**Problem details:**
Return exactly and only these lines: the first of the listing through the one containing "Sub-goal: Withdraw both".

**Source data:**
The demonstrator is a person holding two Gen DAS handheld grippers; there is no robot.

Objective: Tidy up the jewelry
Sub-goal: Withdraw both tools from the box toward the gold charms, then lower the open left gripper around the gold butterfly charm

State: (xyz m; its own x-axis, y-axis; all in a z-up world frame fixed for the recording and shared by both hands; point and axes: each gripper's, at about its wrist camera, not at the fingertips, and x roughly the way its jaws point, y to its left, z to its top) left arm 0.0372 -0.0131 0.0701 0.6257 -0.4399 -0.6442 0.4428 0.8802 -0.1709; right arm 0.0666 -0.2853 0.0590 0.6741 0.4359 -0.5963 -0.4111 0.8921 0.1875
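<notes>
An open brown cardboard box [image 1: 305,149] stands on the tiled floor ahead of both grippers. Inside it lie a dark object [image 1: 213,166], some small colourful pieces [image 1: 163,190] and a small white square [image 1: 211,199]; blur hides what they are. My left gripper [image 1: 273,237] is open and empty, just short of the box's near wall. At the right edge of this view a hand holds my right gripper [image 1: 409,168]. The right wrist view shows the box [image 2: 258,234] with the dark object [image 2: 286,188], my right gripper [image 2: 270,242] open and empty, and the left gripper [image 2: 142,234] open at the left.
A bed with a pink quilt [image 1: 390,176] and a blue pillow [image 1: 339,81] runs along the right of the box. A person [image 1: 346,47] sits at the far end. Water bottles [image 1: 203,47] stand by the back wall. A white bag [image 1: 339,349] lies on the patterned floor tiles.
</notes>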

**Exercise answer:**
The demonstrator is a person holding two Gen DAS handheld grippers; there is no robot.

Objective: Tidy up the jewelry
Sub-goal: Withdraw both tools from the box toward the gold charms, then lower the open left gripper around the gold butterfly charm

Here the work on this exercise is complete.